▶ _ASSIGNMENT_: Stopping at the line that holds "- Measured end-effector", repeat the lines below exactly, starting from the very first and including that final line.

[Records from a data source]
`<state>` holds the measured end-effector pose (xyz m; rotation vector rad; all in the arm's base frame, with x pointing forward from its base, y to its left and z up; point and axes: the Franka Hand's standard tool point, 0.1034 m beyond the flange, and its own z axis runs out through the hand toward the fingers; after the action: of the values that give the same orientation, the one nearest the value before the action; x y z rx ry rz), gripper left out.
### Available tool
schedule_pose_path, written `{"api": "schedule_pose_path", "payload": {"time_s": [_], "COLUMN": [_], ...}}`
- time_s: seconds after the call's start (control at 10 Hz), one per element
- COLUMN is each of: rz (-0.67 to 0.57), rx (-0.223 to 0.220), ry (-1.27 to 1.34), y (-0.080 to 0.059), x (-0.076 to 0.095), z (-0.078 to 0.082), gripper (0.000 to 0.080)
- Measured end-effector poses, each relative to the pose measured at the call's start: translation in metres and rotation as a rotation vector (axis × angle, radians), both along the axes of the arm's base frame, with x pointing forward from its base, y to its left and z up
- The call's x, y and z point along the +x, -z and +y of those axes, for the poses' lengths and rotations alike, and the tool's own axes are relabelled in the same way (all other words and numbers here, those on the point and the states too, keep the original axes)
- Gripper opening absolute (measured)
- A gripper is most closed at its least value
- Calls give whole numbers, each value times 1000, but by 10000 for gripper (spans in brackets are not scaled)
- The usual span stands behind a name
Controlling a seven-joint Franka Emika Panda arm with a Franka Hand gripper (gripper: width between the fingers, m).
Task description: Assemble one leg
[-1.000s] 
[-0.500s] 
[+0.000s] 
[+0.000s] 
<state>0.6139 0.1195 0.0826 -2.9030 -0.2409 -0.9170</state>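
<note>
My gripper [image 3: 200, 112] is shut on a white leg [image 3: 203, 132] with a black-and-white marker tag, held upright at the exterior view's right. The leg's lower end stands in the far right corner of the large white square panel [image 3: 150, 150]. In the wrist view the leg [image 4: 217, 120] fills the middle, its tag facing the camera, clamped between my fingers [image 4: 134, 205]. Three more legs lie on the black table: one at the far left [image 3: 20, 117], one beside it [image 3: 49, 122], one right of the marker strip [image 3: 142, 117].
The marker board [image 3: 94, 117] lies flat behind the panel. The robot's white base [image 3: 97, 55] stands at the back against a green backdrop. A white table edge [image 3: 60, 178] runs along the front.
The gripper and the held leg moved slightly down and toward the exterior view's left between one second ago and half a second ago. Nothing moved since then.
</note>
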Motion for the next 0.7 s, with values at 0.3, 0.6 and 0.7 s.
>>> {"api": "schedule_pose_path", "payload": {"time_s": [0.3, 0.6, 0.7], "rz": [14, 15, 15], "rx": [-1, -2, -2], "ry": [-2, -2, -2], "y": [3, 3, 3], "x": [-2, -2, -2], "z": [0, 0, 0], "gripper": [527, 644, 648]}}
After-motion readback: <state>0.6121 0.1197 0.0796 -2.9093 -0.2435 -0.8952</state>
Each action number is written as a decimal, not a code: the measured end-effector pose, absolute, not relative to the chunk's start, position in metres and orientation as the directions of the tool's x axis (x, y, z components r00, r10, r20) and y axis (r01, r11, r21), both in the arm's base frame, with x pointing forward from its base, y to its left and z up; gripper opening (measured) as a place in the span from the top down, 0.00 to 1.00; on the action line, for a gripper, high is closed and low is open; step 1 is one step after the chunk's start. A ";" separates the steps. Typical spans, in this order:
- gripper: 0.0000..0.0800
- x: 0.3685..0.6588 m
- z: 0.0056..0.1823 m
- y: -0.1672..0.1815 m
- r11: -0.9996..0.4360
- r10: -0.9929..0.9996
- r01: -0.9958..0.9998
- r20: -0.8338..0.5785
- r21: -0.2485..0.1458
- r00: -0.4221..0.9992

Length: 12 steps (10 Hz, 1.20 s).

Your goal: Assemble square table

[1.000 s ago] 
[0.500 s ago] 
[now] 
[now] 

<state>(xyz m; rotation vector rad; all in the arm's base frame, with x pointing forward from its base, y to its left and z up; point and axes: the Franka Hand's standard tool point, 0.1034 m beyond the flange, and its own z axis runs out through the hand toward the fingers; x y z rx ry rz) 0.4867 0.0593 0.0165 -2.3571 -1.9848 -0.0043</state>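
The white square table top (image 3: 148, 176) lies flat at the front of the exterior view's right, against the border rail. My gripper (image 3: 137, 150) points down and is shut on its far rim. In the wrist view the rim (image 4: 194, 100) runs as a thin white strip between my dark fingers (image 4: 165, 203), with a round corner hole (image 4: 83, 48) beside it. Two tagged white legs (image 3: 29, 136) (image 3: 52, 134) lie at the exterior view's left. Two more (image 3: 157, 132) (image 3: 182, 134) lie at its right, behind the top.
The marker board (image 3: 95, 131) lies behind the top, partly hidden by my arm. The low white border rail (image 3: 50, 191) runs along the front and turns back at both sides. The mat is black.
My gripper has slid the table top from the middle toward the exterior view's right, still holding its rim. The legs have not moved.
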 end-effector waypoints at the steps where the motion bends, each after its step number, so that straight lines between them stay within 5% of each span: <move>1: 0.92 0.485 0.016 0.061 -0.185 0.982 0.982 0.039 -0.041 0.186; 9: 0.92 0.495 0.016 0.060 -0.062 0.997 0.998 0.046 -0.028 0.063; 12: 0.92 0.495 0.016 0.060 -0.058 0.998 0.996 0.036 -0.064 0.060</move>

▶ _EXERCISE ANSWER_:
`<state>` holds the measured end-effector pose (xyz m; rotation vector rad; all in the arm's base frame, with x pointing forward from its base, y to its left and z up; point and axes: the Franka Hand's standard tool point, 0.1034 m beyond the flange, and its own z axis runs out through the hand toward the fingers; after the action: of the values that give the same orientation, the one nearest the value before the action; x y z rx ry rz), gripper left out.
### Available tool
schedule_pose_path, written `{"api": "schedule_pose_path", "payload": {"time_s": [_], "COLUMN": [_], ...}}`
- time_s: seconds after the call's start (control at 10 Hz), one per element
- COLUMN is each of: rz (-0.67 to 0.57), rx (-0.223 to 0.220), ry (-1.27 to 1.34), y (-0.080 to 0.059), x (-0.076 to 0.095), z (-0.078 to 0.082), gripper (0.000 to 0.080)
- Measured end-effector poses, each relative to the pose measured at the call's start: translation in metres and rotation as a rotation vector (axis × angle, radians), both along the axes of the arm's base frame, with x pointing forward from its base, y to its left and z up

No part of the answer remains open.